→ YOUR ASSIGNMENT
Every line of the material that includes the word "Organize" is to be shown.

→ PROVIDED DATA
::::
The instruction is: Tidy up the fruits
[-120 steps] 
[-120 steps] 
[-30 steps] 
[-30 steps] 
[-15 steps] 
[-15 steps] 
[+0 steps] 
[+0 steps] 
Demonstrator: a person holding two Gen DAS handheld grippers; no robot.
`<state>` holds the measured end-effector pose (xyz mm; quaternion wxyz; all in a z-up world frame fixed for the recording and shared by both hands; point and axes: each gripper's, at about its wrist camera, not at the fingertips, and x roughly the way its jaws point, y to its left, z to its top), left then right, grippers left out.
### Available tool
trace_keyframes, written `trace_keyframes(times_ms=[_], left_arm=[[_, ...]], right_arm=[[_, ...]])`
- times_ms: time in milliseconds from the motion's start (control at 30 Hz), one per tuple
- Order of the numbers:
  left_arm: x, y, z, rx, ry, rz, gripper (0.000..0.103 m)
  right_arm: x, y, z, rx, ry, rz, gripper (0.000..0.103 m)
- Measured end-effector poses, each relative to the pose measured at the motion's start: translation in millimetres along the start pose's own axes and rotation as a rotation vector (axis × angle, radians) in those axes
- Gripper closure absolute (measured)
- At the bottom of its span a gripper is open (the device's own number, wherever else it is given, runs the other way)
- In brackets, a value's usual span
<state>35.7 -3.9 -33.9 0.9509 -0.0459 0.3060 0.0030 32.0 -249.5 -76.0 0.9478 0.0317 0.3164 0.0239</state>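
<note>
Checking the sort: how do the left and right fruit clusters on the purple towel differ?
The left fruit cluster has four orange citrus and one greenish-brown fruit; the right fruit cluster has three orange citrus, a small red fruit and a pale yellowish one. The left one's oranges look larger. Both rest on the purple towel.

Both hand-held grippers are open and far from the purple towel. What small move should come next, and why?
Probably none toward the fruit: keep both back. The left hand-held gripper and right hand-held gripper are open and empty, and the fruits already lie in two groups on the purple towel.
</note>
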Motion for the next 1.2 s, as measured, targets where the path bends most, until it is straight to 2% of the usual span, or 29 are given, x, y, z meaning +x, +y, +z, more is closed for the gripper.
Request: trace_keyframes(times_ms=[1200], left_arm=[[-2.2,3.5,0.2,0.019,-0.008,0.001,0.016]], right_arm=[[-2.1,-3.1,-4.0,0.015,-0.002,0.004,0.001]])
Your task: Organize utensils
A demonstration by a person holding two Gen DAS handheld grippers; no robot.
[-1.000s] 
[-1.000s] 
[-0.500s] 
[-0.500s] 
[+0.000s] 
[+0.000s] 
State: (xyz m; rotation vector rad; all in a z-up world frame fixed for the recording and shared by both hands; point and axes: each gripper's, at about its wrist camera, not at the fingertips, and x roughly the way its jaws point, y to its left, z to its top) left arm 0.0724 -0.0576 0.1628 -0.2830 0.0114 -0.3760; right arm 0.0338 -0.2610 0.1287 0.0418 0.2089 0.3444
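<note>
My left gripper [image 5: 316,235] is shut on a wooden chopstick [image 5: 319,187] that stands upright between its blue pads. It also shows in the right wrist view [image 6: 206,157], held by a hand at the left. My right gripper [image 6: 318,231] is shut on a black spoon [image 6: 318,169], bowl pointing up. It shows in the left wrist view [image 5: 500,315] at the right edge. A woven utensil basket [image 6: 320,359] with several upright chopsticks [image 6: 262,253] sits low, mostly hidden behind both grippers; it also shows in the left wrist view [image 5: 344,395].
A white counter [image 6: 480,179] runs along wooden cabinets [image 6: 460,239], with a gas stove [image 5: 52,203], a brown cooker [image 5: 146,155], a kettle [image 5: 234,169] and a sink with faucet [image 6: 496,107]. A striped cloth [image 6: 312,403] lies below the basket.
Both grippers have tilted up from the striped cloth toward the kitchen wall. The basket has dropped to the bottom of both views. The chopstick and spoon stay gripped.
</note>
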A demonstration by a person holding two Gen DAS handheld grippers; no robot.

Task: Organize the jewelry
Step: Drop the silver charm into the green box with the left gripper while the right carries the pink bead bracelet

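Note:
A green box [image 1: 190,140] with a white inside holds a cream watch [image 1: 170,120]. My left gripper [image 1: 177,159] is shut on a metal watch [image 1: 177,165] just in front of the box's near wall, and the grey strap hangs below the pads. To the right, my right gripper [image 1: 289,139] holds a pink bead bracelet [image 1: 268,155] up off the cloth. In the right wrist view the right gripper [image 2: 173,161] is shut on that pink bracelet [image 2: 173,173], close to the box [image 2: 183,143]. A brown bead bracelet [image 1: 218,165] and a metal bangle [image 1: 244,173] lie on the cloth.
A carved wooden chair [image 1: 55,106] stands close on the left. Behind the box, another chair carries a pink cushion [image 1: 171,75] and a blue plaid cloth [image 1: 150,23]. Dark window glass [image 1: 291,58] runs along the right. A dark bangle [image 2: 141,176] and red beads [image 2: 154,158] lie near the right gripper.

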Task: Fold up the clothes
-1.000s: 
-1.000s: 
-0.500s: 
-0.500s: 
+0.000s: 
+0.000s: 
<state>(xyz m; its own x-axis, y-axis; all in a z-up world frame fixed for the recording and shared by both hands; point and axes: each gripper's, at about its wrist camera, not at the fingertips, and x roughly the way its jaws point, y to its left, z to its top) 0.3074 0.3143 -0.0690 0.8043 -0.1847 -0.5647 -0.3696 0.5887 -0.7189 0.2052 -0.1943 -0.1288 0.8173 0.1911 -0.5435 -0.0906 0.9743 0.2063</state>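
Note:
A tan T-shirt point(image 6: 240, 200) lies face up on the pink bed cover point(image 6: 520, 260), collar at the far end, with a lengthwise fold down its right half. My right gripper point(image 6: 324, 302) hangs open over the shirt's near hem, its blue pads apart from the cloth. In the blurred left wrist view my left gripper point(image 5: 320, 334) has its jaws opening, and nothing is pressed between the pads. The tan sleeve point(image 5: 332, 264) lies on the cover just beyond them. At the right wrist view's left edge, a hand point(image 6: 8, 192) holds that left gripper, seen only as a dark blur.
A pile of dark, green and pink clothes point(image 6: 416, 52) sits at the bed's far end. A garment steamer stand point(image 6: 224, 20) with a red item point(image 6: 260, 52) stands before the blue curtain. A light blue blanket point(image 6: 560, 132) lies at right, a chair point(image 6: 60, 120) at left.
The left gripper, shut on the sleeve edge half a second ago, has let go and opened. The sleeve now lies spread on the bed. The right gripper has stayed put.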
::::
→ FINISHED TASK
Your task: Organize utensils
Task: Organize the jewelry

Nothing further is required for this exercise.